At HPHC, the care provider broadened its community outreach with successful programs to forge more engaged relationships with diverse suppliers. In identifying healthcare coverage gaps, the organization also built a strong relationship with the transgender community. HPHC developed innovative approaches to helping transgender patients and their families navigate a healthcare system that is substantially built on gender identity.
Such initiatives are certainly laudable. But do they make sense from a business perspective?
Making the strategic business case
“Making the business strategy case for such initiatives typically has three facets,” said Almieda, from Global View Communications:
Getting organizational buy-in is key. A large proportion of diversity and inclusion initiatives are born in the human resources arena, and it’s perfectly natural, if these efforts emanate from there, said Almieda.

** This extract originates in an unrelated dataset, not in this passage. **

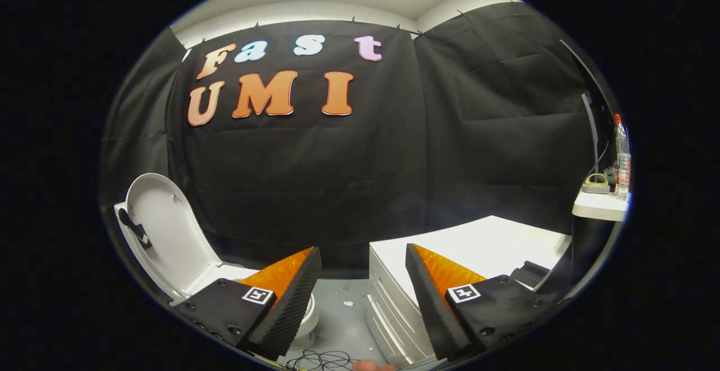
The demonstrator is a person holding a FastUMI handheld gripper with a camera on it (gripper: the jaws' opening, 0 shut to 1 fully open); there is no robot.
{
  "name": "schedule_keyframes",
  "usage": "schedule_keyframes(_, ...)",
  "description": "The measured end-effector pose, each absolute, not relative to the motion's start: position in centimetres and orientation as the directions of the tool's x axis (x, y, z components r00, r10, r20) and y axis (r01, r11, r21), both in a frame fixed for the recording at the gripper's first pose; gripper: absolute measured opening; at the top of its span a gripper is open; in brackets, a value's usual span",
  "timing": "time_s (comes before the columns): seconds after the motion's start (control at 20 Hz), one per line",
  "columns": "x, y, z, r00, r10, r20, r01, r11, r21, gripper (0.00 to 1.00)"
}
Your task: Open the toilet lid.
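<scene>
A white toilet [306, 317] stands low at the left, partly hidden behind my left finger. Its white lid [166, 233] is raised upright, leaning back toward the black cloth wall, with its inner face toward me. My gripper [363, 258] is open, its two fingers spread wide with nothing between them. The left fingertip [312, 258] sits to the right of the raised lid and apart from it. The bowl's rim peeks out beside that finger.
A white drawer cabinet [484, 241] stands just beyond my right finger. A white shelf [599, 205] at the far right carries a clear bottle [621, 157] and a tape roll. Black cables [320, 360] lie on the grey floor between the fingers.
</scene>
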State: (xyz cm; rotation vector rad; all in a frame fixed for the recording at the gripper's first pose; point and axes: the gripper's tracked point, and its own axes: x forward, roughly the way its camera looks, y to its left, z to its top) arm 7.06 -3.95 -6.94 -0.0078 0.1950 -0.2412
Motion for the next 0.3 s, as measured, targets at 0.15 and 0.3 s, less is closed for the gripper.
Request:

But ideally, as an organization matures, a culture should evolve in which all strategic decisions are filtered through a diversity and inclusion lens at some stage of the business analysis process.

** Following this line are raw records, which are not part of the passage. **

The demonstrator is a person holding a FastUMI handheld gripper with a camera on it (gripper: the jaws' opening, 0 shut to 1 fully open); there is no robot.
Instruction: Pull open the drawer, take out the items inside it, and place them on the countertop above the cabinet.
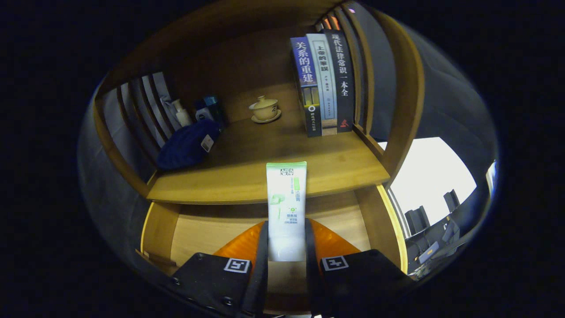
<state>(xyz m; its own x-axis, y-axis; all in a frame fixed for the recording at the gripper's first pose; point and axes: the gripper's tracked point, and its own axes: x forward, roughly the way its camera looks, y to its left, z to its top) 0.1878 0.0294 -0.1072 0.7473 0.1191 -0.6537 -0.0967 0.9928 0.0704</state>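
Facial-cleanser tube (286, 207), clamped at its lower body between both fingers of the gripper (286, 247), held above the open drawer (198, 229), before the countertop (247, 176). Likely light, soft-walled, slippery; grip firmly near its stiffer end.

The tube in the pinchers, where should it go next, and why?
Probably forward and down onto the countertop. The gripper is shut on the white and green tube, both fingers pressing its sides, and holds it above the open drawer. The bare wood just ahead, between the blue pouch and the books, looks free.
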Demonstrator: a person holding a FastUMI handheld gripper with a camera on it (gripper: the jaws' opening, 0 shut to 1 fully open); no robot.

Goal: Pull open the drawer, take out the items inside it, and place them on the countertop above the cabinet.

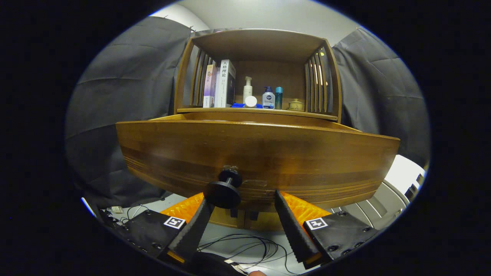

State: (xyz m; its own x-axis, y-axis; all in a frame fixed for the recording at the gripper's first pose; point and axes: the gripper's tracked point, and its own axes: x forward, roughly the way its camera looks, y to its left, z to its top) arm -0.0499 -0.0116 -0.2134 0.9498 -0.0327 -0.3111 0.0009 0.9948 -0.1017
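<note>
From the claw's own camera, the wooden drawer [257,157] stands pulled out from the cabinet [257,69], its broad front panel close ahead. What lies inside it is hidden behind that panel. A dark round knob [224,189] juts from the lower part of the drawer front.

The claw [239,199] is spread wide, gripping nothing. Its left finger reaches up so that its tip sits right at the knob, touching it or just under it; I cannot tell which. The right finger [289,220] stands well apart from the knob, pointing at the bare lower edge of the drawer front.

Above the drawer, the worktop [257,111] of the cabinet forms the floor of an open niche with slatted sides. On it, toward the left, two books [220,84] stand upright side by side. Near the middle there is a white pump bottle [247,89], with a small white round jar [251,101] in front of it resting by something blue [238,105]. Just beside these are a clear bottle with a blue cap [268,97] and a slim teal bottle [279,97]. A small lidded pot [295,104] sits toward the right.

Below the claw, dark cables [245,245] trail loosely across the pale floor.
</note>
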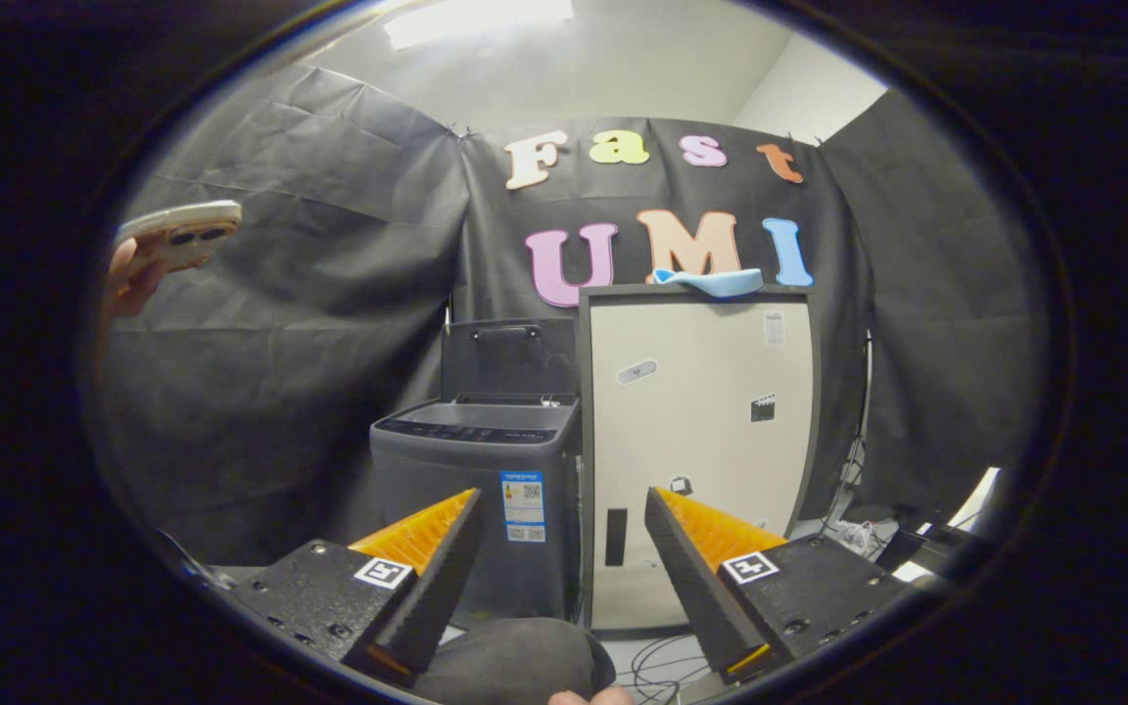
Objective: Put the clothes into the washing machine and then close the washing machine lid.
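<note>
- Gripper (562,494) fingers spread apart, clamped on nothing.
- Beyond them: washing machine (474,490), lid (507,357) upright, beside a cabinet (701,431).
- Hand (128,279) holding a phone (177,235).

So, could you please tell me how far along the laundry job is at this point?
Barely begun. The washing machine stands beyond the fingers with its lid raised, ready for loading. The gripper is open and holds nothing. Still left: loading the clothes and closing the lid.
</note>
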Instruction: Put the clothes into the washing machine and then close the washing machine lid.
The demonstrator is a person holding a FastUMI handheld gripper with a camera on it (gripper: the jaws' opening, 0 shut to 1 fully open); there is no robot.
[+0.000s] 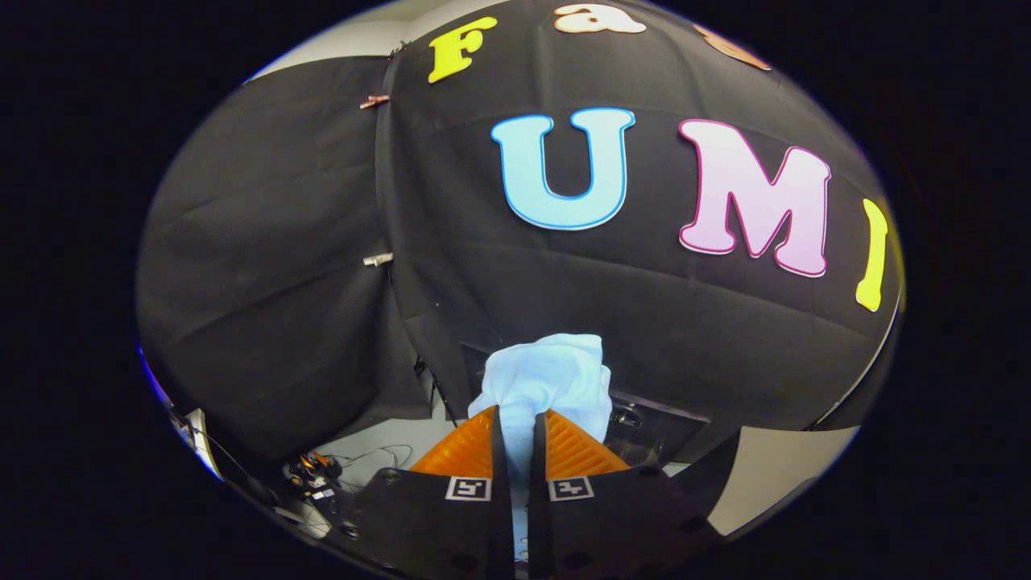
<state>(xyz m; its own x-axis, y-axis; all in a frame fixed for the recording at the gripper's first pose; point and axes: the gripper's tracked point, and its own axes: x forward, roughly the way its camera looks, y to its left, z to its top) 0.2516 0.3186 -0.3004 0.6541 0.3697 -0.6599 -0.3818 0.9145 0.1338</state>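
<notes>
The gripper (515,423) has both fingers (459,451) pressed close together on a pale blue cloth (548,379), which bunches up just ahead of the fingertips and also shows in the narrow gap between them. Beyond hangs the black booth wall (282,282), its panels joined by clips (377,259). Cables (314,475) lie low beside the fingers.

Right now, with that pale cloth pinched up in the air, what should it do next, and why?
Probably carry it onward and lower it: the fingers are shut on the light blue cloth, which bunches ahead of them against the booth's black wall, with no machine opening beneath it yet.
</notes>
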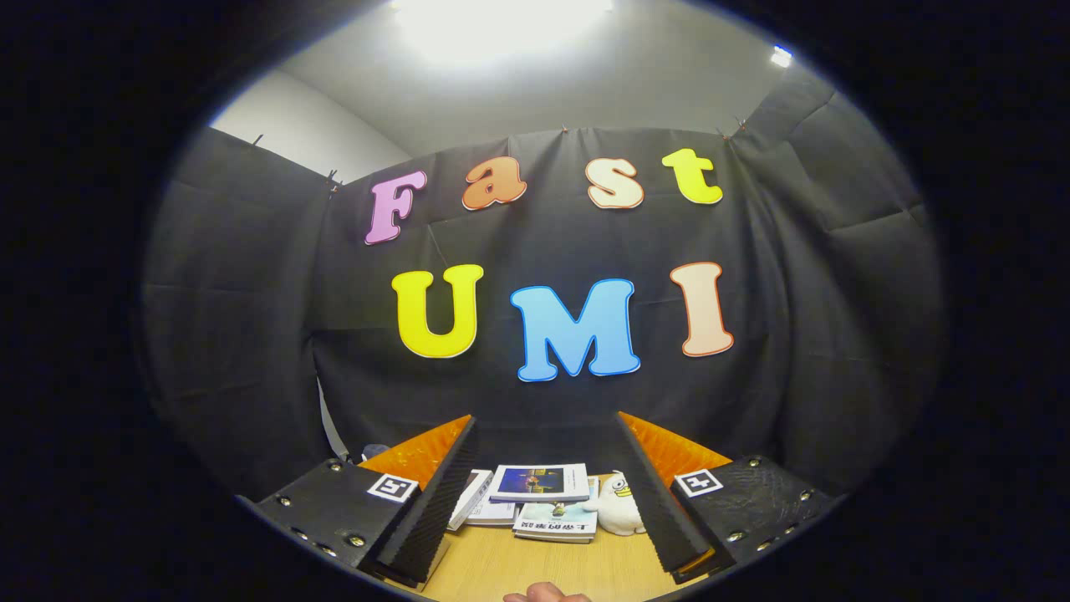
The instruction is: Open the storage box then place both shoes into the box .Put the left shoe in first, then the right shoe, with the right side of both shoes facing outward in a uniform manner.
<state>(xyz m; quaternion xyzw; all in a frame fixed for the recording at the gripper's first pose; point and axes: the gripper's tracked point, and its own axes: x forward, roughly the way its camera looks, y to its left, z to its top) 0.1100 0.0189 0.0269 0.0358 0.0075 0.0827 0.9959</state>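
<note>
My gripper (547, 426) is held up and level, pointing at the booth's black back wall. Its two black ribbed fingers (435, 493) stand wide apart with nothing between them. Down between the fingers I see a strip of wooden table (535, 564).
A few stacked books (539, 483) lie on the table between and beyond the fingers. A small white plush toy (619, 503) sits just right of them, against the right finger. A fingertip of a person's hand (545, 594) shows at the near table edge.
</note>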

Senior leaders at both HPHC and Rockland Trust have become champions of the diversity and inclusion platform in their organizations.
HPHC’s Young credits CEO Eric Shultz for bringing her group’s efforts into the boardroom, as does Rockland’s Harris.

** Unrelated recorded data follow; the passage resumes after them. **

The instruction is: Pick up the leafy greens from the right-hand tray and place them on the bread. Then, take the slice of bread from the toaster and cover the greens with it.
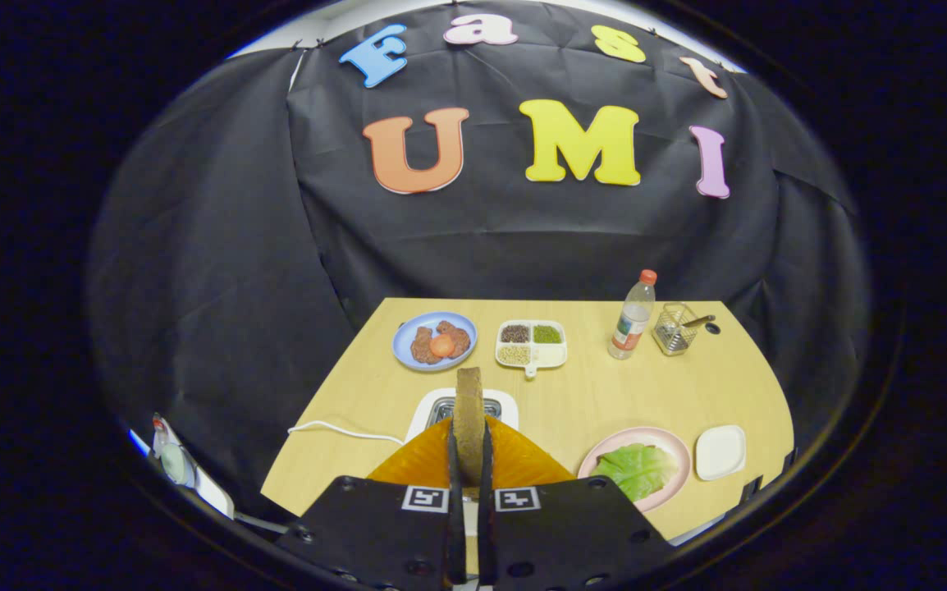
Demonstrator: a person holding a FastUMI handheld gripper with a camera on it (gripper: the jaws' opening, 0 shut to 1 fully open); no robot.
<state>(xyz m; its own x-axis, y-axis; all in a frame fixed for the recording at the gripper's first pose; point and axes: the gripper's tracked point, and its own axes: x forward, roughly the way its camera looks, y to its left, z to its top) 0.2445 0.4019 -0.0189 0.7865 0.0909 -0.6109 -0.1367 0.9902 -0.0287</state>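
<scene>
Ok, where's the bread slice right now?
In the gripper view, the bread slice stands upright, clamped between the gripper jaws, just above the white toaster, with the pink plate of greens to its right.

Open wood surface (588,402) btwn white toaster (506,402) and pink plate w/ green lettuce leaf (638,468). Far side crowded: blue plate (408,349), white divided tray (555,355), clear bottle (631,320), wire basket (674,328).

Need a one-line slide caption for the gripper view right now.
Gripper shut on the bread slice, held upright above the toaster; leafy greens on the pink plate.
</scene>
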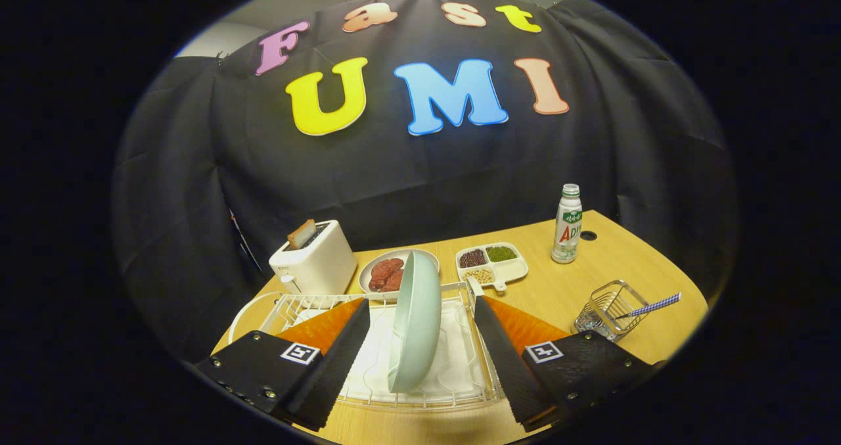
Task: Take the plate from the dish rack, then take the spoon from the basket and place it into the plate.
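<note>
The gripper (pixel 420 350) is spread wide with nothing held; its two dark ribbed fingers (pixel 332 363) occupy the lower left and lower right of the frame. The pale green plate (pixel 415 323) stands on edge in the white wire dish rack (pixel 460 392), at lower centre of the frame, between the fingers and touching neither. Its rim runs away from the camera along the finger direction, so the two faces look toward the left and right fingers; closing the fingers should therefore pinch the plate across its thickness. The plate sits roughly midway, perhaps slightly nearer the left finger. The blue-checked spoon (pixel 650 305) lies in the small wire basket (pixel 608 317) at right centre, beyond the right finger and well apart from the rack. The plate has not yet been lifted.
</note>
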### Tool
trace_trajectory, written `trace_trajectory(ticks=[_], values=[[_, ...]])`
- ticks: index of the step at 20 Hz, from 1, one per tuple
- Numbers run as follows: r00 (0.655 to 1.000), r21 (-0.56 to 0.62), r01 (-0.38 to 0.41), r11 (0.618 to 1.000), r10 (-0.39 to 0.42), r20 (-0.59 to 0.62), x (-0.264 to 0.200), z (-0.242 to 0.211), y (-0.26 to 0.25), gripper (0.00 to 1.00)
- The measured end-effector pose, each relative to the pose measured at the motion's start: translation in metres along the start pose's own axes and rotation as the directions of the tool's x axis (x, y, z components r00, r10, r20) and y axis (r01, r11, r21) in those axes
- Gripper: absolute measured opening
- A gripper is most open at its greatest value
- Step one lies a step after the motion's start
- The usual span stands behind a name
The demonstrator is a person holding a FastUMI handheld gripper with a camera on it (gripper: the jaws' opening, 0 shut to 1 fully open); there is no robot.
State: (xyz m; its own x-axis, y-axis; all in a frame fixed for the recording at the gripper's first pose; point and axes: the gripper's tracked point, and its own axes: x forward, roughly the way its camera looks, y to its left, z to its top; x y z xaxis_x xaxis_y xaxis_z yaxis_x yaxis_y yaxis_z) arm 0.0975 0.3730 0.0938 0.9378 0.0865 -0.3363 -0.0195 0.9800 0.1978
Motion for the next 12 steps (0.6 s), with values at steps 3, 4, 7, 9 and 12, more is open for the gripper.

“Our CEO Chris Oddleifson is committed to diversity and inclusion as a business proposition,” said Harris. “He understands the value of different perspectives and knows that to come to innovative solutions you can’t work solely from within a homogeneous group.”
Getting from HR initiative to senior management is not an uneventful task. There are likely to be challenges along the way.
“Where most companies stumble is shifting the focus of their diversity and inclusion work from an activity to a strategy,” said Almeida.
Even with the imprimatur of senior leadership, he points out, a diversity initiative needs to be scrutinized closely and the question asked, “Is there more than we can get out of this from a business perspective?” Only then, if a proposal survives that level of scrutiny, can it be elevated to strategic objective status.
But someone also has to “own” the initiative.
“If everyone has responsibility, then no one has responsibility,” said Almieda. “Someone needs to drive the work process in order for it to contribute to the overall strategy.”
Another stumbling block is that companies often don’t spend the time necessary to determine the value proposition of the diversity initiative. Customer intimacy, for example, was the value proposition that Rockland Trust adopted with its branch expansion strategy into more diverse markets. Seeking to broaden its view of customers from beyond their strict transactional value to more of a lifetime value profile, the bank believed the strategy would reduce customer churn and, over time, increase profitability.
The challenge, according to Almieda, is to move diversity and inclusion programs past being viewed as a cost-center initiative that ticks off a necessary compliance box.
“That’s why it’s so important to have a strong voice—or two or three—in the senior leadership team to help the organization discard past perceptions and look toward the future.”
HCHP’s Young puts it somewhat differently.
“Diversity and inclusion is a mindset,” she said. “And therein lie both the opportunities and the barriers.”